Exercise — A single number is the answer: the count of lines below that contain "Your".

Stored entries

Content starts

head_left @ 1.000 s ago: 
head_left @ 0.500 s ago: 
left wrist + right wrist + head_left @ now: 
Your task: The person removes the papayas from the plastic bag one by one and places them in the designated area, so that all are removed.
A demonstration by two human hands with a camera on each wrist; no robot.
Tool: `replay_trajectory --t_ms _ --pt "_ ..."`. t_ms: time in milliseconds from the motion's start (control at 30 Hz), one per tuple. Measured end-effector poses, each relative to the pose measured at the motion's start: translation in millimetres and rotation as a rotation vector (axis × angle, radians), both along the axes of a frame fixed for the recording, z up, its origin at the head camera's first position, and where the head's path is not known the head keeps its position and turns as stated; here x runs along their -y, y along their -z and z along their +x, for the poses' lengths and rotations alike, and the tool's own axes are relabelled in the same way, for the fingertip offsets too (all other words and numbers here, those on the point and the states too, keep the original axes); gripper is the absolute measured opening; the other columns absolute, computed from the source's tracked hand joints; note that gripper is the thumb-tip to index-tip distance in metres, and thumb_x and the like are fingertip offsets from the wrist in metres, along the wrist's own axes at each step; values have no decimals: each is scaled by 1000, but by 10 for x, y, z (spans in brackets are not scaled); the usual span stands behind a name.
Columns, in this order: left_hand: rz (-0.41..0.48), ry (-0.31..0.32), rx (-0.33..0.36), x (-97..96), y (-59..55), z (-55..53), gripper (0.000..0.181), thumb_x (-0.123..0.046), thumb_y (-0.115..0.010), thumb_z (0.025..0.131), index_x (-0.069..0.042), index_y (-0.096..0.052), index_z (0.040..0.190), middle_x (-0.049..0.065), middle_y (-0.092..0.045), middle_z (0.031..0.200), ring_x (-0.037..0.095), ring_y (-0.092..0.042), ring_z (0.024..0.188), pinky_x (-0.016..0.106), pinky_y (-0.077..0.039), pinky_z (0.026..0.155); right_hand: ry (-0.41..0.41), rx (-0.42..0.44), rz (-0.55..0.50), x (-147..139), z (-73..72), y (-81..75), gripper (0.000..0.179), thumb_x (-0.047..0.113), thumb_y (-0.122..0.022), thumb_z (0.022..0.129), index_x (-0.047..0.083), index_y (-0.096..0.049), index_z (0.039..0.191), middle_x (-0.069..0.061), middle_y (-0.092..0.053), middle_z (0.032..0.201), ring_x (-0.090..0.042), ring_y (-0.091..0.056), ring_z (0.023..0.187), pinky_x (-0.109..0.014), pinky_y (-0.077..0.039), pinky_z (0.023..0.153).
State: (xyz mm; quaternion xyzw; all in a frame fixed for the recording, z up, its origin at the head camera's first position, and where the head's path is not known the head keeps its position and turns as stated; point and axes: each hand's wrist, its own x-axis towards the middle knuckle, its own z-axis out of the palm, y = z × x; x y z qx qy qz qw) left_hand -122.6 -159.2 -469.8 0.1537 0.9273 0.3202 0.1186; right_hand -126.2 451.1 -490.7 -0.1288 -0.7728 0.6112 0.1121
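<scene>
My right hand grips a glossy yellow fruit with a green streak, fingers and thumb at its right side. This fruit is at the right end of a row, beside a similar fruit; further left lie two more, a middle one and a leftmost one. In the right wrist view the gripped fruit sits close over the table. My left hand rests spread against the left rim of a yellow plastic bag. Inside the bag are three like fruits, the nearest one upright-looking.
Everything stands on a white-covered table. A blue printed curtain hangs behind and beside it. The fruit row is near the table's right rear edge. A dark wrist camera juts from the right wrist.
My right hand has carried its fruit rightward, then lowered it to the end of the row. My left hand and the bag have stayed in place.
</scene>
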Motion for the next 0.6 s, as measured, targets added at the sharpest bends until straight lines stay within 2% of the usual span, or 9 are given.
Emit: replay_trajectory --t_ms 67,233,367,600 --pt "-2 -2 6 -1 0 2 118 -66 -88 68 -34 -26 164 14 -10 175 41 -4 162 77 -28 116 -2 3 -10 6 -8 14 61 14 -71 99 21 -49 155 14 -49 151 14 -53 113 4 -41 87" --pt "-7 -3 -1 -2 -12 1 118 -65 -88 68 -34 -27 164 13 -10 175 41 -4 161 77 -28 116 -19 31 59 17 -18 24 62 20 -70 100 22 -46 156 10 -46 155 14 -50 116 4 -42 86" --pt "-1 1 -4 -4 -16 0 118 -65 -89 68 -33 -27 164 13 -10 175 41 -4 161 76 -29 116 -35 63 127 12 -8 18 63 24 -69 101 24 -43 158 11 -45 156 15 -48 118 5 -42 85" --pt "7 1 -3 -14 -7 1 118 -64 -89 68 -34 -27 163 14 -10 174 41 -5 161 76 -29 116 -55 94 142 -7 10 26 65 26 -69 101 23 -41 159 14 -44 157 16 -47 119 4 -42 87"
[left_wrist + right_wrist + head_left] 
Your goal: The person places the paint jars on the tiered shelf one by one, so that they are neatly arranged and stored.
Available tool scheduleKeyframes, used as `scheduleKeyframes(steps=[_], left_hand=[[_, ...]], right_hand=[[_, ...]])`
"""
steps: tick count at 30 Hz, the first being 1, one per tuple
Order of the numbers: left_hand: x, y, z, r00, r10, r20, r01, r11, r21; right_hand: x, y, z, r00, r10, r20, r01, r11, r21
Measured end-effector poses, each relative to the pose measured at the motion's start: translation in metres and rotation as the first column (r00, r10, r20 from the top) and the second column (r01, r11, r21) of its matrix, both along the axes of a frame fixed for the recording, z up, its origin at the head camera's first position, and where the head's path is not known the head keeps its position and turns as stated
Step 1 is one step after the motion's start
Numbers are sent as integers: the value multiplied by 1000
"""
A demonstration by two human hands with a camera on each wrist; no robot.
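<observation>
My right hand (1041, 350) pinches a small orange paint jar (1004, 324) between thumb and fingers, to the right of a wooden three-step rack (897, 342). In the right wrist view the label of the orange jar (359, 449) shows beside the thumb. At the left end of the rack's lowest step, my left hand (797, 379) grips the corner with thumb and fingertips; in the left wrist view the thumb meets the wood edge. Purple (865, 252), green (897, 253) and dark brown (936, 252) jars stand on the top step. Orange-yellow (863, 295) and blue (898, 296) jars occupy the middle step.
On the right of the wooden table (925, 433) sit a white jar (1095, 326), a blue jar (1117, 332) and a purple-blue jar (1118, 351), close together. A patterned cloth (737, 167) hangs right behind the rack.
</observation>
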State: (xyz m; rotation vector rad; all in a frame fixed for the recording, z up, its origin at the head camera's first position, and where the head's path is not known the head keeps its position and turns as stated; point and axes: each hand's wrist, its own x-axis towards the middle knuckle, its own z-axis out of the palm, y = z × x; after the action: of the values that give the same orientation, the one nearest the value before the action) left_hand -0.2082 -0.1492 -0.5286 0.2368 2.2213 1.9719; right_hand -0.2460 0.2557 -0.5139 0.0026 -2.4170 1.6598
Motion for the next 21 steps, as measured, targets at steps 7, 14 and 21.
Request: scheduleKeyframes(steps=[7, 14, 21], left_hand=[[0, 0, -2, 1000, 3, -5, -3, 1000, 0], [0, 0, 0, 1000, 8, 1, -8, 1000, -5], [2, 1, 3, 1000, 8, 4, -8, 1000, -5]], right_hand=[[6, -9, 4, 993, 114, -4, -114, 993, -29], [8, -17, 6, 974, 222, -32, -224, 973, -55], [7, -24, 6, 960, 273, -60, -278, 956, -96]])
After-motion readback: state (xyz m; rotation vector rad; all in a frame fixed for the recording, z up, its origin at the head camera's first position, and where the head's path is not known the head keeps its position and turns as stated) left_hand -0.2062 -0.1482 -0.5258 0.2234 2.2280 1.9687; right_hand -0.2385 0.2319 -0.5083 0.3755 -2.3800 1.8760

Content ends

Result — 2